Images are not wanted; transcribe the rest of the listing exactly.

[SOURCE MATERIAL]

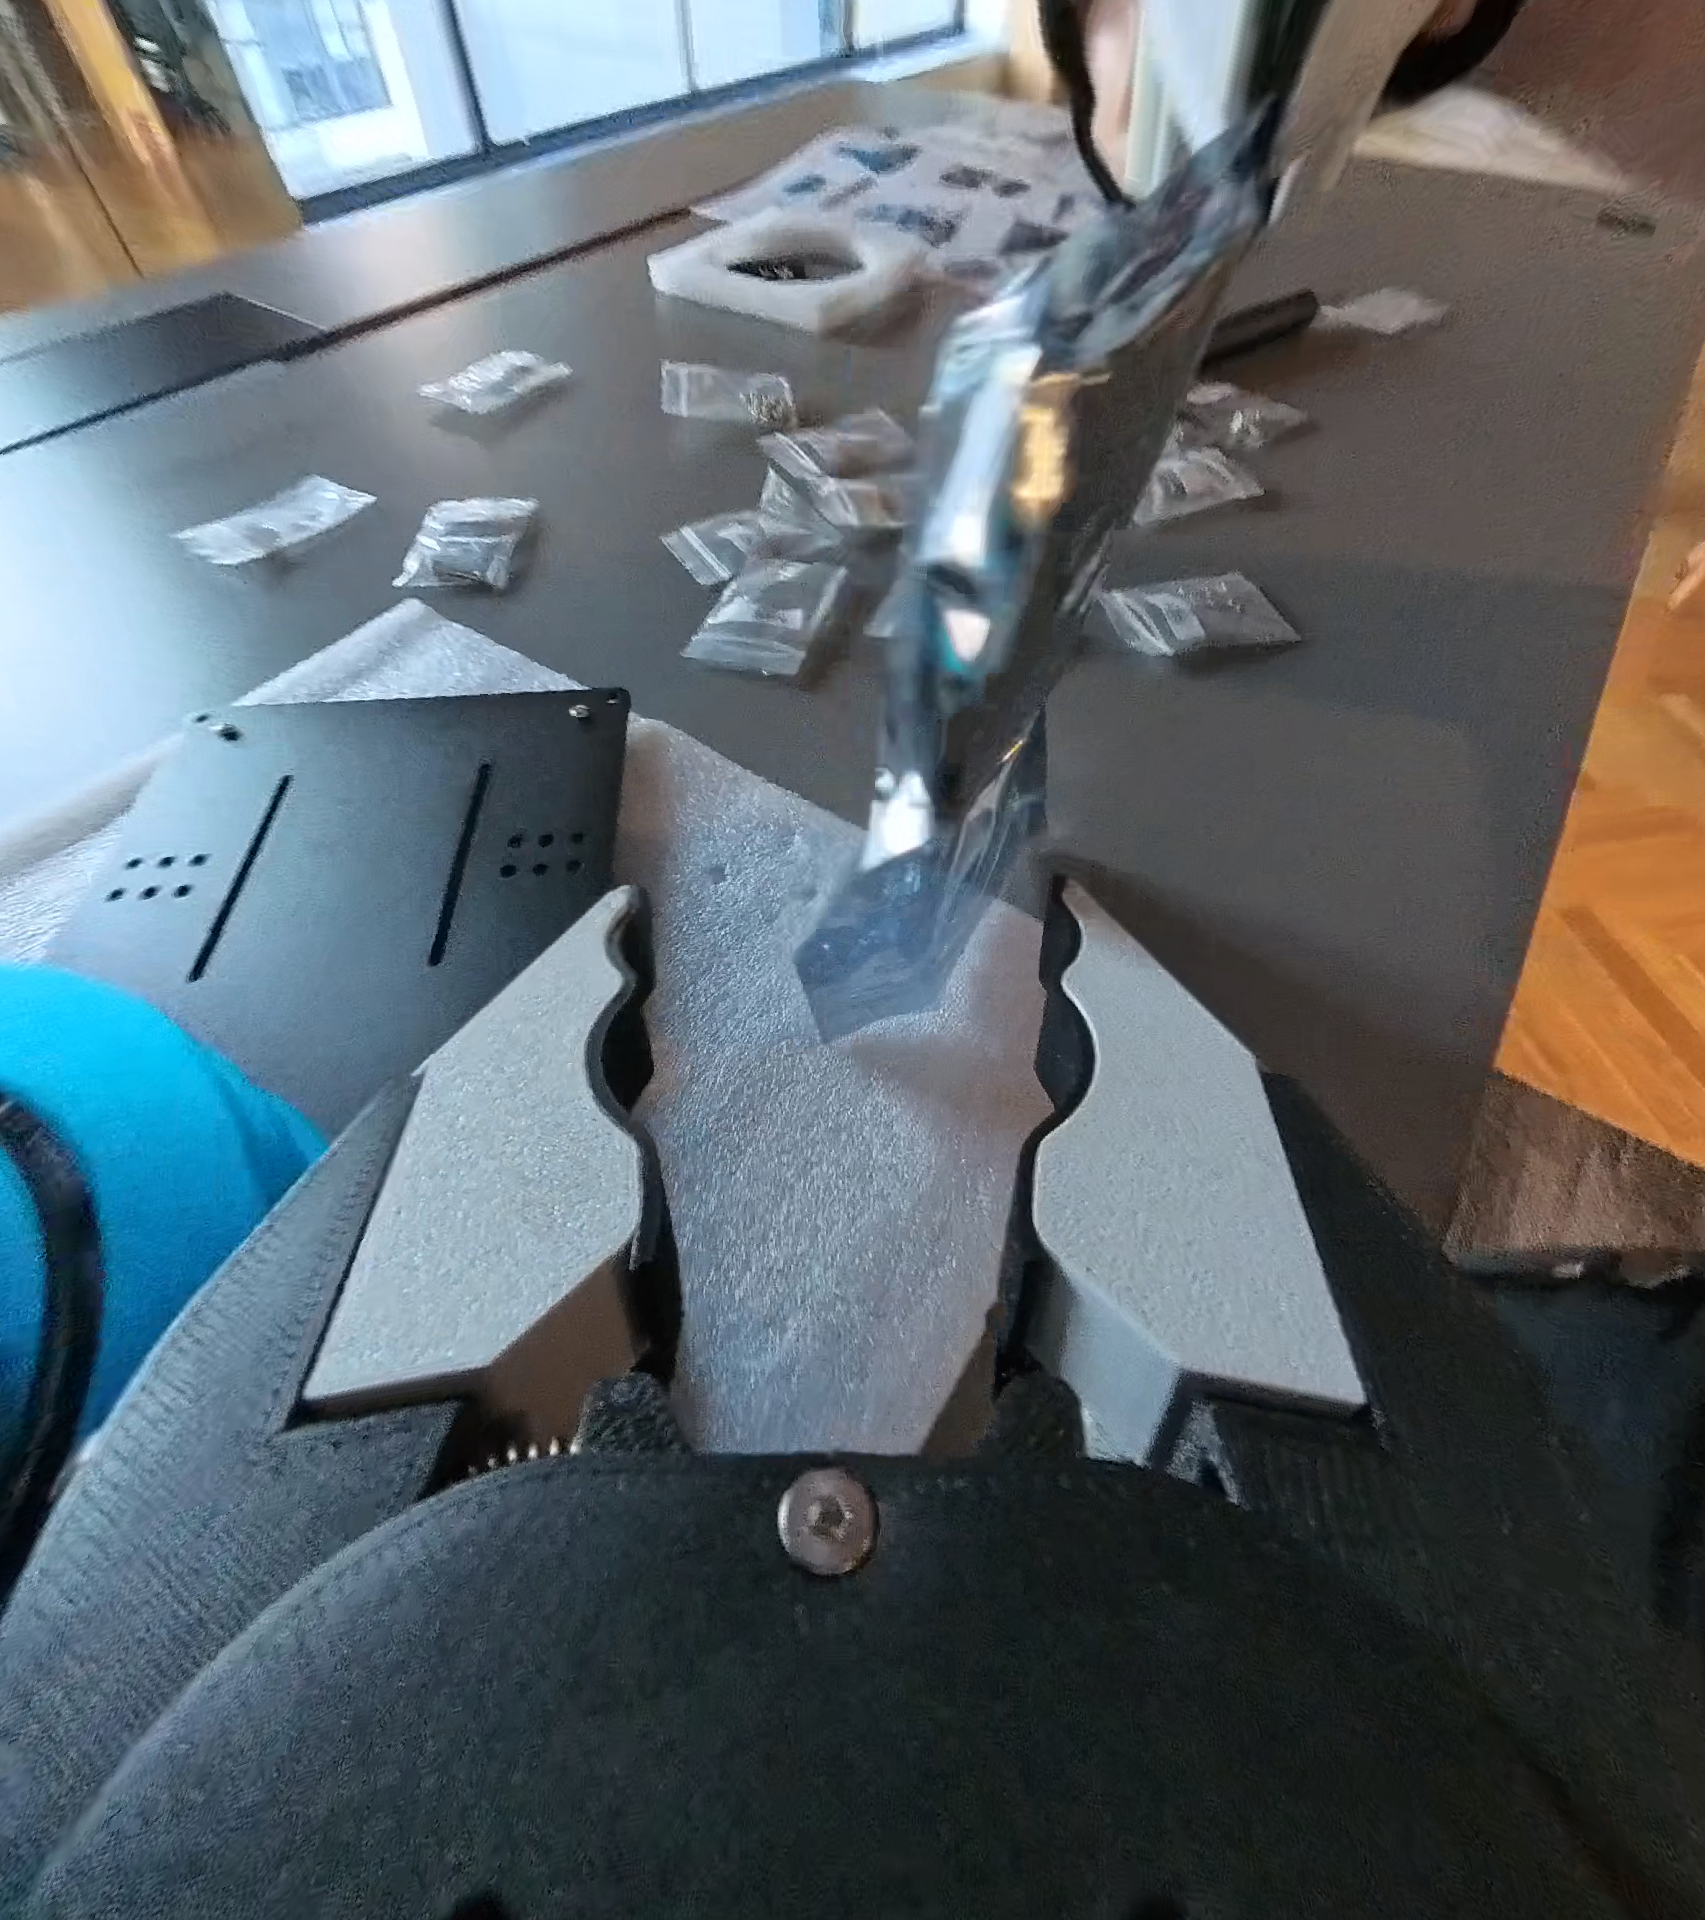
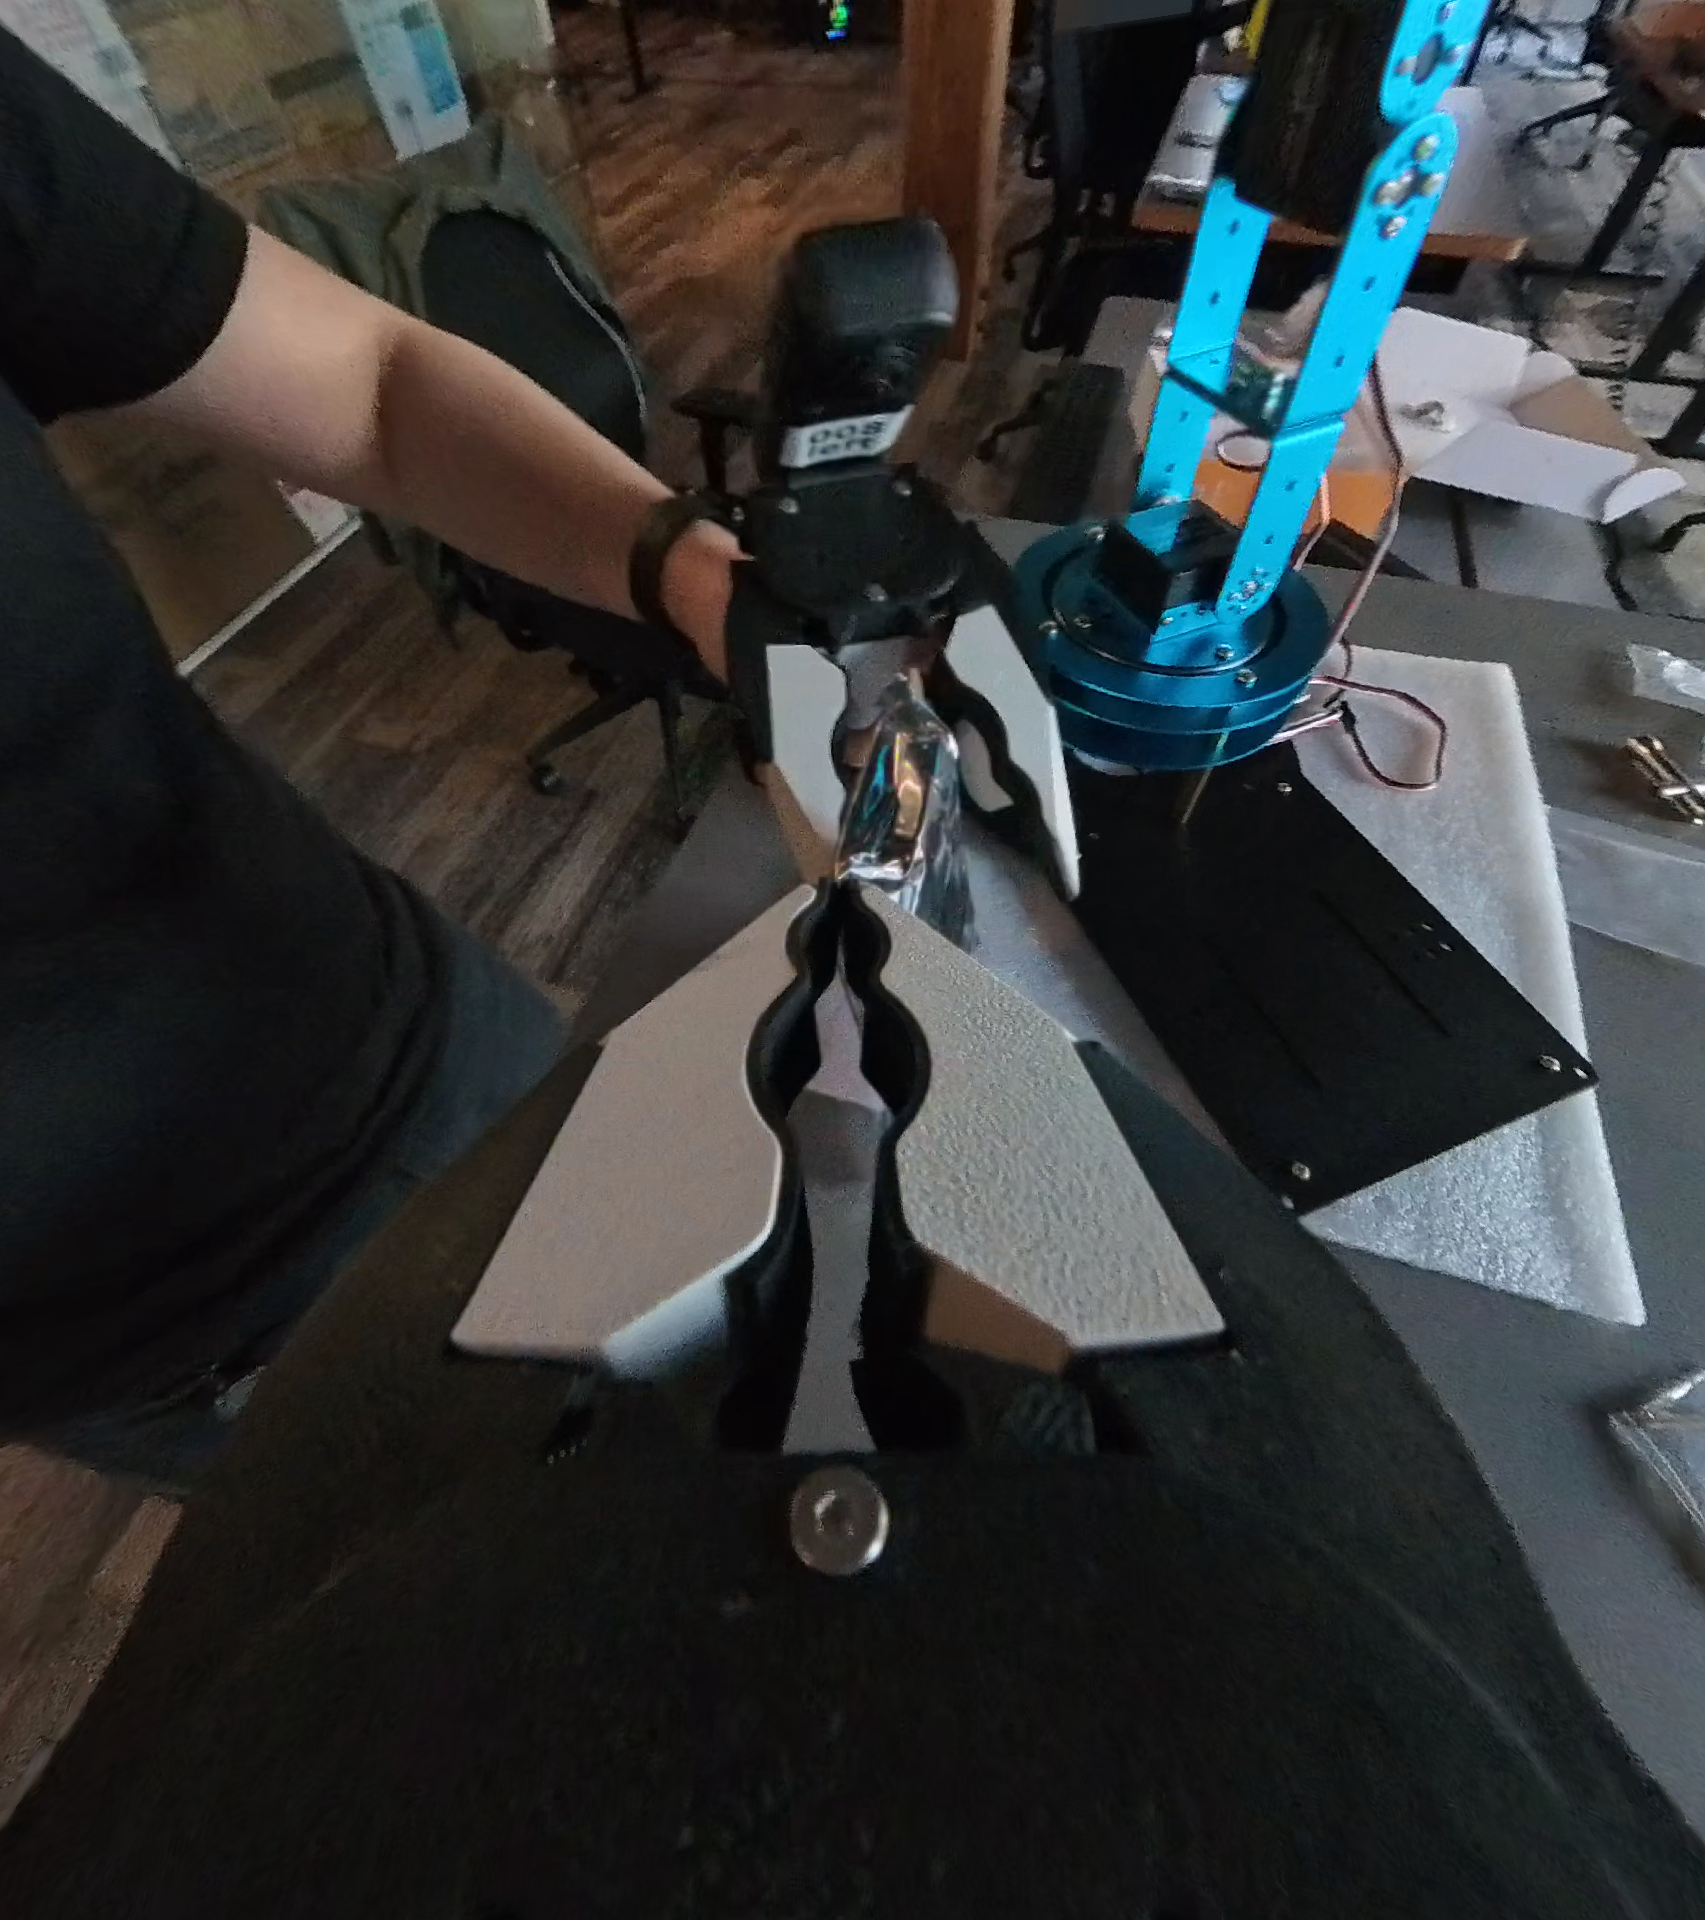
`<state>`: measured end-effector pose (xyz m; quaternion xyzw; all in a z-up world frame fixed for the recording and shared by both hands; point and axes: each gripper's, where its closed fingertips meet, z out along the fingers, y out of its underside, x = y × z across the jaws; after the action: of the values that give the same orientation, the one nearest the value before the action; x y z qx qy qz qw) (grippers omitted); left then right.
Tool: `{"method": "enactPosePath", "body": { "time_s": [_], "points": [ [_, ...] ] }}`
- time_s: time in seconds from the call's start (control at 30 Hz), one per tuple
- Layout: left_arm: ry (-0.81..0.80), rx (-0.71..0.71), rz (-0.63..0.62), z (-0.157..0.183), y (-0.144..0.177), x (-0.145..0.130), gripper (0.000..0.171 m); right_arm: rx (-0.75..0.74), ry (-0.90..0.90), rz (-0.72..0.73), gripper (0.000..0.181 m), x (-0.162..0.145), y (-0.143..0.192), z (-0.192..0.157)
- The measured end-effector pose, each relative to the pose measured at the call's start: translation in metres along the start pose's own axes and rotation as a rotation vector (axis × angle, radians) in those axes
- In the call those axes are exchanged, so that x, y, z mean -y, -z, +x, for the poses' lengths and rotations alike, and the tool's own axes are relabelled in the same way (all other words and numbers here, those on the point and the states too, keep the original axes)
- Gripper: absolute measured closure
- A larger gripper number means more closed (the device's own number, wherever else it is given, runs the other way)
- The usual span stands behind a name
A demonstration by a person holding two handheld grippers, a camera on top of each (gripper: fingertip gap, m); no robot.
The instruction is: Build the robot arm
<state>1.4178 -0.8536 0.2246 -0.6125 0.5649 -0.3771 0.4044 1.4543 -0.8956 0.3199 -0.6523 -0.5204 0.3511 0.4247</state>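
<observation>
Right tongs (image 2: 832,894) clamped on 1 end of a long clear plastic bag with dark contents (image 2: 895,800). Bag slants down; its free end hangs between the left tongs (image 1: 843,904), fingers wide apart, not touching it, over 1 white foam sheet (image 1: 806,1195). Alongside: 1 black slotted metal plate (image 1: 360,831), 1 blue metal robot arm on round base (image 2: 1180,644). At least 10 small clear parts bags (image 1: 775,618) scattered on the grey bench (image 1: 1295,831)

An office workshop mid-assembly: small parts bags (image 1: 775,613) are lying scattered across a dark table (image 1: 1347,727), a blue robot-arm kit (image 2: 1232,582) is standing on a black plate (image 2: 1347,997) over foam sheet (image 2: 1471,1226). Office chairs (image 2: 557,343) and desks (image 2: 1700,135) are filling the wood-floored room behind, with windows (image 1: 567,62) lighting the far side.
</observation>
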Motion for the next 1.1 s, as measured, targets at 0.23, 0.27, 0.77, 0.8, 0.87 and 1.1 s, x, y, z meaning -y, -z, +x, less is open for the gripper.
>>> {"method": "enactPosePath", "body": {
  "time_s": [0.23,0.27,0.77,0.8,0.87,1.1],
  "points": [
    [-0.154,-0.097,-0.103,0.021,-0.017,-0.010,0.160,0.158,0.121,-0.058,0.181,-0.007,0.007,-0.020],
    [-0.191,-0.066,-0.106,0.022,-0.018,-0.010,0.162,0.178,0.127,-0.073,0.181,-0.010,0.008,-0.022],
    [-0.644,0.511,-0.281,0.009,-0.004,-0.027,0.158,0.225,0.298,-0.417,0.181,-0.128,-0.001,-0.031],
    [-0.620,0.493,-0.300,0.008,-0.002,-0.031,0.154,0.222,0.298,-0.424,0.181,-0.135,-0.003,-0.032],
    [-0.554,0.479,-0.330,0.002,0.006,-0.039,0.144,0.206,0.326,-0.480,0.181,-0.153,-0.004,-0.031],
    [-0.008,0.278,-0.155,-0.005,0.036,-0.024,0.143,0.167,0.234,-0.521,0.178,-0.155,0.003,-0.031]
  ]
}}
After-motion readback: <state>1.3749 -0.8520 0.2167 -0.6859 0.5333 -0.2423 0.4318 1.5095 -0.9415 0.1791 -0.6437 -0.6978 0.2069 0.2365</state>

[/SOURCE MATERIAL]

- [REPLY TO THE EXERCISE]:
`<state>`: measured end-effector pose (xyz m; quaternion xyzw; all in a z-up world frame fixed for the recording and shared by both hands; point and axes: each gripper's, where its closed fingertips meet, z out along the fingers, y out of its underside, x = y × z across the jaws; after the action: of the values that give the same orientation, the one nearest the value before the action; x y z qx qy qz qw) (grippers omitted); left then right.
Tool: `{"method": "enactPosePath", "body": { "time_s": [_], "points": [ [_, ...] ] }}`
- time_s: time in seconds from the call's start (control at 30 Hz), one per tuple
- Layout: left_arm: ry (-0.81..0.80), rx (-0.71..0.71), rz (-0.63..0.62), z (-0.157..0.183), y (-0.144..0.177), x (-0.145..0.130), gripper (0.000..0.171 m); right_arm: rx (-0.75..0.74), ry (-0.90..0.90), rz (-0.72..0.73), gripper (0.000..0.181 m), x (-0.162..0.145), y (-0.143..0.192), z (-0.192..0.157)
- The measured end-effector pose, each relative to the pose measured at the call's start: translation in metres along the start pose's own axes and rotation as a rotation vector (axis × angle, radians) in those axes
- In the call those axes are exchanged, so that x, y, z mean -y, -z, +x, for the poses' lengths and rotations alike, and the tool's own axes are relabelled in the same way (all other words and numbers here, those on the point and the states too, keep the original axes)
- Gripper: absolute measured closure
- A larger gripper number means more closed (the device's own number, wherever else it is given, runs the other way)
- The usual span stands behind a name
A demonstration by a person holding two handheld grippers, a camera on top of each (gripper: fingertip gap, m); no robot.
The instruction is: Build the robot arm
<state>1.4178 -0.8536 0.2246 -0.6125 0.5649 -0.3771 0.4044 1.4543 -0.8956 0.3199 -0.6523 -0.5204 0.3511 0.4247</state>
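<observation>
Right tongs (image 2: 832,894) clamped on 1 end of a long clear plastic bag with dark contents (image 2: 895,800). Bag slants down; its free end hangs between the left tongs (image 1: 843,904), fingers wide apart, not touching it, over 1 white foam sheet (image 1: 806,1195). Alongside: 1 black slotted metal plate (image 1: 360,831), 1 blue metal robot arm on round base (image 2: 1180,644). At least 10 small clear parts bags (image 1: 775,618) scattered on the grey bench (image 1: 1295,831)

An office workshop mid-assembly: small parts bags (image 1: 775,613) are lying scattered across a dark table (image 1: 1347,727), a blue robot-arm kit (image 2: 1232,582) is standing on a black plate (image 2: 1347,997) over foam sheet (image 2: 1471,1226). Office chairs (image 2: 557,343) and desks (image 2: 1700,135) are filling the wood-floored room behind, with windows (image 1: 567,62) lighting the far side.
</observation>
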Motion for the next 1.1 s, as measured, targets at 0.23, 0.27, 0.77, 0.8, 0.87 and 1.1 s, x, y, z meaning -y, -z, +x, less is open for the gripper.
>>> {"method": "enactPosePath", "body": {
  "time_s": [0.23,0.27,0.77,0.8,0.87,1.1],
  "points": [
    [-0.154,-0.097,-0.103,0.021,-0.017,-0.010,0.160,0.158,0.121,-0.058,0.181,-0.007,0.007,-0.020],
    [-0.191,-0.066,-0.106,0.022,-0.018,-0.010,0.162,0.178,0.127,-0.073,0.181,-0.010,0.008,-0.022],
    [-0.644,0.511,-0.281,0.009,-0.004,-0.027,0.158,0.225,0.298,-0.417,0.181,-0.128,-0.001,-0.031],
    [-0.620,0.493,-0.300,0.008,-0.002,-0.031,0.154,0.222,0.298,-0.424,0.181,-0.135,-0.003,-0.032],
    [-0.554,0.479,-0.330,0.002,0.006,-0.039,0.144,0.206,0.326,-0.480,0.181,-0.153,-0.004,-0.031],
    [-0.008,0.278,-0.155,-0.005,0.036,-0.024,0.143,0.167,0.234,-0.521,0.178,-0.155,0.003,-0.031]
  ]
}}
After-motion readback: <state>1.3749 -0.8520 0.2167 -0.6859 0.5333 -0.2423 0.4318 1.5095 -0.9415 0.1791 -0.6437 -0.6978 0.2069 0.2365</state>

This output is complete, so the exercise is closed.